— What is expected —
A complete answer includes every line below with the word "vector".

··· Stored data ···

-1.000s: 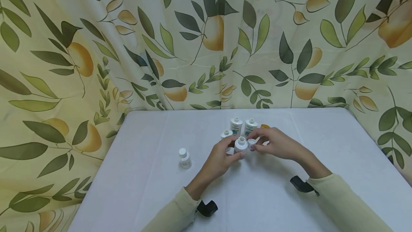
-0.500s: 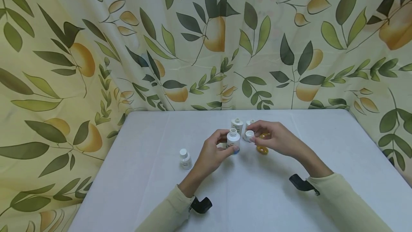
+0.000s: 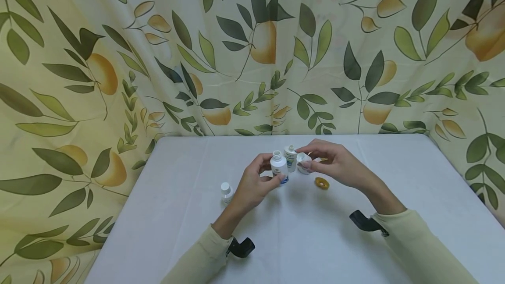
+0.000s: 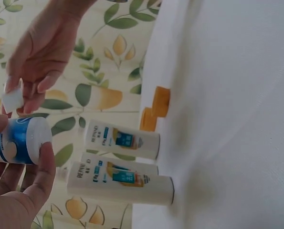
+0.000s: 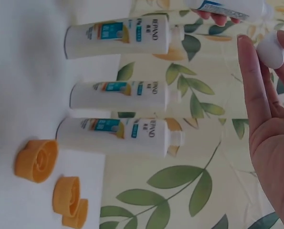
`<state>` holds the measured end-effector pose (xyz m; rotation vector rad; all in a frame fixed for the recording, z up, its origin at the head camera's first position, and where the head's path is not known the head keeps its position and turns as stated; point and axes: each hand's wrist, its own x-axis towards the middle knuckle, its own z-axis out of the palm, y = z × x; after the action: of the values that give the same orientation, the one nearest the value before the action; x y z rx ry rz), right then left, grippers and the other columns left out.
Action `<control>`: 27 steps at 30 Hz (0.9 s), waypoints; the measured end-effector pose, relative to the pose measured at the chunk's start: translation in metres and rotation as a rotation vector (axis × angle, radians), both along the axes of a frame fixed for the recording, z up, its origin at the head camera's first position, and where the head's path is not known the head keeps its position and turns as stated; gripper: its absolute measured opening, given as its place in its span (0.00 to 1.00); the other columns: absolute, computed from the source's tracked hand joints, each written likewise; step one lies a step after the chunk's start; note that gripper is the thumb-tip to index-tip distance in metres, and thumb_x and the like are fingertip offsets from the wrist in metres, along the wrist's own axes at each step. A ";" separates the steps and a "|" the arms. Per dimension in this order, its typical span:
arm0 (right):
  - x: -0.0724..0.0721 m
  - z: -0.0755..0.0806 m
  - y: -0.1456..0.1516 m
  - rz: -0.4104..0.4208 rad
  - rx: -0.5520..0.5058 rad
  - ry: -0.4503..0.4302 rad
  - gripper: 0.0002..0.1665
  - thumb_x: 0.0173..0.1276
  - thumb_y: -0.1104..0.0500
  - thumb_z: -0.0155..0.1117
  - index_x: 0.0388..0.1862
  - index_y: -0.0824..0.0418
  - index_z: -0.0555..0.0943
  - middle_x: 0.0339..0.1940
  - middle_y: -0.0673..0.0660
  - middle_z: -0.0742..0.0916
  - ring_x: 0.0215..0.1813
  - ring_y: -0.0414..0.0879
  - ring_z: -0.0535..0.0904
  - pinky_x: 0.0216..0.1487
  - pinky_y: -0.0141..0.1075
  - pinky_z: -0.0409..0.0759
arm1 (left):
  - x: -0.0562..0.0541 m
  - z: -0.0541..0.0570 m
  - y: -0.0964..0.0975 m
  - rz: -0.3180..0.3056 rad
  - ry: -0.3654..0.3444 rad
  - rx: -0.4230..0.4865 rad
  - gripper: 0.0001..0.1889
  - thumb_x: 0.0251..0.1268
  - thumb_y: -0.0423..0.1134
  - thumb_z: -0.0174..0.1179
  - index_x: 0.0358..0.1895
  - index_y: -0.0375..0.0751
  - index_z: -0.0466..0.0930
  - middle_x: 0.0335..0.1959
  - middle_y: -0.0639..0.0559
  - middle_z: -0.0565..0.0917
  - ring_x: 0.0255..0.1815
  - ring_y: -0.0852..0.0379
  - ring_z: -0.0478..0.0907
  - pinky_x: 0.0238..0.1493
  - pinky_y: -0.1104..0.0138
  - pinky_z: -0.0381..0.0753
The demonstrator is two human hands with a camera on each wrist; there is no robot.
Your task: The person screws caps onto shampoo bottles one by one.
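Fingers of the left hand [image 3: 254, 183]: curled round the body of a white bottle [image 3: 279, 168], spread only as wide as the bottle, thumb on the side nearer the person.
Fingers of the right hand [image 3: 336, 161]: drawn close together, pinching a small white cap [image 4: 13, 99] near the tips.
White bottle: in the left hand, lifted clear of the tabletop [image 3: 307, 240], nearly upright, neck uncovered, a blue band on its label.
White cap: to the right of the bottle's neck, apart from it.
Standing bottles: three taller white ones, the first [image 5: 118, 36], second [image 5: 120, 95] and third [image 5: 115, 136], upright beyond the hands, narrow necks up, labels blue and orange; in the head view the right hand hides part of this group.
Orange ring [image 3: 321, 183]: flat on the tabletop, below the right hand.
Other orange pieces [image 5: 66, 196]: near the ring; whether one or two, I cannot tell.
Small capped bottle [image 3: 226, 191]: upright on the left, well apart from the group, partly behind the left wrist.
Curtain [image 3: 244, 91]: leaf and fruit print, behind the far edge.
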<state>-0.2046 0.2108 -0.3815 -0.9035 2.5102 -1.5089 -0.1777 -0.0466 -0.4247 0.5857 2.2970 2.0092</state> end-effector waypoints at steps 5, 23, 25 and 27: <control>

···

— Solution to the problem —
`<state>` holds the measured end-effector pose (xyz m; rotation vector rad; all in a frame fixed for the recording, z up, its origin at the head camera's first position, and where the head's path is not known the head keeps its position and turns as stated; point and axes: each hand's wrist, its own x-axis towards the middle knuckle, its own z-axis out of the palm, y = z × x; after the action: of the values that give the same orientation, the one nearest the value before the action; x y z rx ry rz), right then left, grippers and the other columns left out.
Action `<control>`: 27 steps at 30 Hz (0.9 s), waypoints; the measured end-effector pose, relative to the pose measured at the chunk's start: translation in metres and rotation as a rotation vector (axis × angle, radians), both along the axes of a frame fixed for the recording, z up, its origin at the head camera's first position, and where the head's path is not known the head keeps its position and turns as stated; gripper: its absolute measured opening, given as its place in its span (0.00 to 1.00); the other columns: absolute, computed from the source's tracked hand joints, each written likewise; step one lies a step after the chunk's start; note that gripper is the thumb-tip to index-tip distance in metres, and thumb_x and the like are fingertip offsets from the wrist in metres, along the wrist's own axes at each step. A ";" separates the steps and a "|" the arms. Per dimension in this order, its typical span:

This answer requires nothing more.